Ammonta a ventidue miliardi di oneri con perdite fino a 21 miliardi, dividendi azzerati ed unc rollo in Borsa del 25% in una sola giornata il “lascito” di Carlos Tavares per la Stellantis: il manager portoghese, poi dimessosi, aveva puntato tutto sull’auto elettrica i ignorando segnali di mercato, le resistenze dei consumatori, le fragilità industriali e il fatto che l’Europa non controlla né le materie prime né la filiera tecnologica
A poche ore dall’annuncio del “reset” di Stellantis e dalla brusca inversione di marcia voluta dal neo Ceo Antonio Filosa, arriva anche l’ufficialità (ormai nell’aria) che salta definitivamente il progetto di Acc (joint venture tra Stellantis, Mercedes-Benz e TotalEnergies) sulla Gigafactory prevista nel sito di Termoli.

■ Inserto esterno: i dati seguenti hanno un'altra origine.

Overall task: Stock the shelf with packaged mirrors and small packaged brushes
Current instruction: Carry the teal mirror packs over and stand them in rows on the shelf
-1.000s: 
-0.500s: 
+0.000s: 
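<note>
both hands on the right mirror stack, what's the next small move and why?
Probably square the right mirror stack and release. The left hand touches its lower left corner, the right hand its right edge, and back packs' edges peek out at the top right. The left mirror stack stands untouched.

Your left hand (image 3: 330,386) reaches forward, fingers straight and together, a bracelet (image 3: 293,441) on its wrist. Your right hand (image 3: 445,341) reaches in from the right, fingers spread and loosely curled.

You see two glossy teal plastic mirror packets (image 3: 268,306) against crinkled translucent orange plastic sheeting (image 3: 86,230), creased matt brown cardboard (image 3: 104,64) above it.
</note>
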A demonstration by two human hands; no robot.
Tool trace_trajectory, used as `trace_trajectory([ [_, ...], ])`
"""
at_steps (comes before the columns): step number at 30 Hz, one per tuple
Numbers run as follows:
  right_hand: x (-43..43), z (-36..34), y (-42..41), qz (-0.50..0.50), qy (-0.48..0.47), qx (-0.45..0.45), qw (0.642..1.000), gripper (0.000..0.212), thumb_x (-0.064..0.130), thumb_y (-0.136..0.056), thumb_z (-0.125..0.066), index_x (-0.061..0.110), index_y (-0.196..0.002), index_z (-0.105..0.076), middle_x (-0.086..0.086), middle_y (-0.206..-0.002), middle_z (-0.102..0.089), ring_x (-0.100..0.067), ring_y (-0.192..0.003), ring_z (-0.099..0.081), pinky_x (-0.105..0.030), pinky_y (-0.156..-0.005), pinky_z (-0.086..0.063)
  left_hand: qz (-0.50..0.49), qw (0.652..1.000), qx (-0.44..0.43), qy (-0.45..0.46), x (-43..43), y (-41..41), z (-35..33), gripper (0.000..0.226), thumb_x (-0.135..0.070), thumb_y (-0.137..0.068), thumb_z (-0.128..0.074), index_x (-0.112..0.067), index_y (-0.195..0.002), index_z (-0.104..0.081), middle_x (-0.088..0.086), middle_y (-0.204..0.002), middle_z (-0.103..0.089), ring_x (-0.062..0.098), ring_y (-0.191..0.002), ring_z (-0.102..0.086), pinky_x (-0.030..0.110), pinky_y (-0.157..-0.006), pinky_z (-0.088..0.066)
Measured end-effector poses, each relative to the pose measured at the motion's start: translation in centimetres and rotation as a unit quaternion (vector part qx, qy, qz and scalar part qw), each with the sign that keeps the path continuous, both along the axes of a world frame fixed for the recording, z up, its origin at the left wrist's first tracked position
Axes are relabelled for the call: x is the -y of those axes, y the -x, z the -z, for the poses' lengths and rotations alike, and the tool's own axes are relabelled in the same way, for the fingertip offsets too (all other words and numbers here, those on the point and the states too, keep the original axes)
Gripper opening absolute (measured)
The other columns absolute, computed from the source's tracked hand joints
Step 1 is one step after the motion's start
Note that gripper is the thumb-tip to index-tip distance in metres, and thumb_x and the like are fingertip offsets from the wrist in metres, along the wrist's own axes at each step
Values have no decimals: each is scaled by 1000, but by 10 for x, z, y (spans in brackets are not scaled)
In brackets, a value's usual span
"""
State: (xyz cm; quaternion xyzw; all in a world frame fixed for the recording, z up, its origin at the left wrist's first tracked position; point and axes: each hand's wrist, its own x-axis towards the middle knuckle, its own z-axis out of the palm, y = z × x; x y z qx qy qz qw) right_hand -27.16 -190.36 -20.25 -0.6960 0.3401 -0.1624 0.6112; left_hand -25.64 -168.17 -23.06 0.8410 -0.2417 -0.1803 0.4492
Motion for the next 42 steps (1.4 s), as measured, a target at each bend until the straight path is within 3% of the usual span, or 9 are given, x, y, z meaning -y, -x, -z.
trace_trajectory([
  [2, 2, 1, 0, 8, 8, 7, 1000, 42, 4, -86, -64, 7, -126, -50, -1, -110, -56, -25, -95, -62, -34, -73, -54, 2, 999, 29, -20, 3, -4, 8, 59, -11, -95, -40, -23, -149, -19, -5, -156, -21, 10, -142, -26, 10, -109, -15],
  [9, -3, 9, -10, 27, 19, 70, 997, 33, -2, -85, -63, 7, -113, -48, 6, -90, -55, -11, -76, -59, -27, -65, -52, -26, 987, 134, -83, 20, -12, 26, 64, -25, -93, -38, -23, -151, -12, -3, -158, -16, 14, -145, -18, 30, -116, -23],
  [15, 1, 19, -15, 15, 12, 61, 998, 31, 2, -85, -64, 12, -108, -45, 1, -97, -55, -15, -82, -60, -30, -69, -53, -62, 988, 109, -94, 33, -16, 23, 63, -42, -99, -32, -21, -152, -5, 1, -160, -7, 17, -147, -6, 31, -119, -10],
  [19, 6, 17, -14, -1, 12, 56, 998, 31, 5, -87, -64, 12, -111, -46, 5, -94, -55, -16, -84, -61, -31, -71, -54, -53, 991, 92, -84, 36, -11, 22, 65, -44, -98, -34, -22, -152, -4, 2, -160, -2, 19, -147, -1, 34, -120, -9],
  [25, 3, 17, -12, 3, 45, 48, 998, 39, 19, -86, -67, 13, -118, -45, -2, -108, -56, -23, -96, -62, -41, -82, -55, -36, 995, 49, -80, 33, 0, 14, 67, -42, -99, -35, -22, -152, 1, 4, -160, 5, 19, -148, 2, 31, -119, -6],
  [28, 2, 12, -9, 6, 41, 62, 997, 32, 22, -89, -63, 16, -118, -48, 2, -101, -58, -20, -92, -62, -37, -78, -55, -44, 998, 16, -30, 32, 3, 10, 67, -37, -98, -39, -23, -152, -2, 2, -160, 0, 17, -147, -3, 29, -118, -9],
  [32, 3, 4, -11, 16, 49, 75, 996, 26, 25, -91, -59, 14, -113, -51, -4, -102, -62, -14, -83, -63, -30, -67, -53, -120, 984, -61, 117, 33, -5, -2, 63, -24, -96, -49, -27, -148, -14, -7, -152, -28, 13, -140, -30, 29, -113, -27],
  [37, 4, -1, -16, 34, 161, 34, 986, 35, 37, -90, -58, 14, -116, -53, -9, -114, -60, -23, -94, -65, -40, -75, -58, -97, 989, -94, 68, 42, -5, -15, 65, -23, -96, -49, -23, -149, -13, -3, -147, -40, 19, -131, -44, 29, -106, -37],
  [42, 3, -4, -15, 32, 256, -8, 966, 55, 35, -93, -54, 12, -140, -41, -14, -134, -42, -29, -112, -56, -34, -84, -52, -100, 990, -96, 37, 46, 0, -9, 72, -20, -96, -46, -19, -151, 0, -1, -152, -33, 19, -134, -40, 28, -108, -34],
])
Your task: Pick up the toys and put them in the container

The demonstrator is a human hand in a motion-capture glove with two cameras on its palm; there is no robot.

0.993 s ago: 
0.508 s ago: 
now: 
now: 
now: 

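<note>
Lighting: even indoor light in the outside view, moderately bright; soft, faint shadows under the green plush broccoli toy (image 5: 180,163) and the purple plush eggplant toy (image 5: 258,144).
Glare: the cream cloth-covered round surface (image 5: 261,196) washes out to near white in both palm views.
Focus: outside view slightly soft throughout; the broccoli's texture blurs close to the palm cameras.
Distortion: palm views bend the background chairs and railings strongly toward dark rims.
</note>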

L’investimento programmato da Acc era di circa 2 miliardi e 1.800 posti di lavoro al 2030. Il governo aveva messo a disposizione 350 milioni, ma visti i continui ritardi rispetto ai programmi, questi fondi sono stati poi destinati ad altre iniziative.
E così, quella che per la joint venture Acc, molto cara a Tavares, avrebbe rappresentato «una pietra miliare per la partnership con l’obiettivo di fornire batterie innovative e sostenibili per la mobilità del futuro», non se ne fa niente con la scia delle logiche preoccupazioni da parte dei sindacati. Insieme alla Gigafactory molisana, il cui progetto aveva iniziato a barcollare nel maggio 2024, tramonta anche quella che sarebbe dovuta sorgere in Germania.
La Stellantis, in relazione a Termoli e in attesa del piano di maggio, ha lanciato messaggi rassicuranti sul futuro del proprio stabilimento. In una nota, infatti, il gruppo ricorda il recente annuncio” sull’arrivo della linea di produzione del cambio e-Dct insieme all’investimento sui motori Gse conformi alla normativa Euro 7, garantendone il pieno utilizzo, anche dopo il 2030”.

In prospettiva, ci sarebbe anche l’aggiornamento agli standard Euro 7 del motore FireFly da montare, così si sussurra, al posto del PureTech francese (o in parallelo a seconda dei mercati e di altre variabili) che alimenta modelli come la Fiat Grande Panda e la Jeep Avenger, e che ha sempre goduto delle simpatie dell’ex Tavares. A questo punto per Termoli si aprirebbe un’altra opportunità. Sarebbe un’ulteriore dimostrazione della maggior propensione di Filosa verso le tecnologie ex Fca.
A Saragozza (Spagna), intanto, grazie all’investimento di oltre 4 miliardi, prosegue il piano di Stellantis e del colosso cinese Catl che porterà alla nascita di una Gigafactory (e qui Filosa è direttamente intreressato) che punta a svolgere un ruolo chiave nella transizione verso una mobilità elettrica accessibile e sostenibile.